L’Afrique veut se faire entendre

Les participants à la 11e réunion ministérielle du Comité des dix chefs d’Etat et de Gouvernement de l’Union africaine sur la réforme du Conseil de sécurité de l’ONU qui s’est tenue hier à Alger ont souligné l’urgence de la réforme du Conseil de sécurité et la nécessité d’une représentation réelle de l’Afrique au sein de l’instance. Une urgence qui s’affirme dans un contexte marqué un contexte géopolitique qui exacerbe les polarisations ainsi que par la multiplication des foyers de tensions, notamment sur le continent.
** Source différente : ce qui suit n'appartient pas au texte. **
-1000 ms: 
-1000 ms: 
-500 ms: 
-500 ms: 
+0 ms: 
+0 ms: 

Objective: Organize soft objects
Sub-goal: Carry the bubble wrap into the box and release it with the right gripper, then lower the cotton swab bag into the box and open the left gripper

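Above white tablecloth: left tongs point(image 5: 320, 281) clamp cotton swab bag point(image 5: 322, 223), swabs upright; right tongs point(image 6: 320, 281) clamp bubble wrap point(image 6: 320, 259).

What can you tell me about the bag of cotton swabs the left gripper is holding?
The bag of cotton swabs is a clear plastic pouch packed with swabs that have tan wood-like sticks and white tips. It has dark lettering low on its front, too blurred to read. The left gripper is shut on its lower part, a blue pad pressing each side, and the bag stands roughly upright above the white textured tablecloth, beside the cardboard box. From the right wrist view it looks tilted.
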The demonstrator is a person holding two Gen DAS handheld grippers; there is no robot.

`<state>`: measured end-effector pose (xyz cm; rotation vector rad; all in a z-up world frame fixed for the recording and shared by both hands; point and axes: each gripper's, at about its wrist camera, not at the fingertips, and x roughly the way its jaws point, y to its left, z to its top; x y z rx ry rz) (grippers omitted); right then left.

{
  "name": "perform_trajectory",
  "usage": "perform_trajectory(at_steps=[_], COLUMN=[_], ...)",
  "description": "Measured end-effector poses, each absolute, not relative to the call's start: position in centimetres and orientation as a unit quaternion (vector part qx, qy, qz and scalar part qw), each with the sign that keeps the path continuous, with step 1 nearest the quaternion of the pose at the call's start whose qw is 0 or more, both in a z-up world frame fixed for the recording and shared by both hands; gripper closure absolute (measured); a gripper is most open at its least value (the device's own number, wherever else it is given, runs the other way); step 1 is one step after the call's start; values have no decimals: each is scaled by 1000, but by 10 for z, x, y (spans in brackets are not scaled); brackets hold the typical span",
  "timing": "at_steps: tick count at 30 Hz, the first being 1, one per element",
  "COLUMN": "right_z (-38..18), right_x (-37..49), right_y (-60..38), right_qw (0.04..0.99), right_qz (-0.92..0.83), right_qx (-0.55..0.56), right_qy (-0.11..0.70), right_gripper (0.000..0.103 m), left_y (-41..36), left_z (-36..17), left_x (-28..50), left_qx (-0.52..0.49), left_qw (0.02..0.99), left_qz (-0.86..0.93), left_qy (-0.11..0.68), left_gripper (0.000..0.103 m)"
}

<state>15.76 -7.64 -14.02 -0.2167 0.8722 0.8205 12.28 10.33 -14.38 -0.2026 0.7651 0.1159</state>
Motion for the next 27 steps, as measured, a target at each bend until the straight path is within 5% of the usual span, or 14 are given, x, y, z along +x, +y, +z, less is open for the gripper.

À l’ouverture des travaux de la réunion, le ministre des Affaires étrangères et de la communauté nationale à l’étranger, Ahmed Attaf, a souligné que l’Afrique ambitionne une réforme qui non seulement permettrait de remédier à l’injustice historique qu’a subi le continent, mais qui mettent aussi le Conseil de sécurité des tiraillements et des polarisations qui compliquent actuellement la gestion et le règlement des conflits dans le monde. Le Chef de la diplomatie algérienne a souligné que cette réunion du C10 « se tient, aujourd’hui, dans un contexte international d’une gravité et d’une complexité extrêmes, un contexte qui a remis au premier plan des priorités impérieuses, le dossier de la réforme de l’organe central de notre organisation onusienne, à savoir le Conseil de sécurité. »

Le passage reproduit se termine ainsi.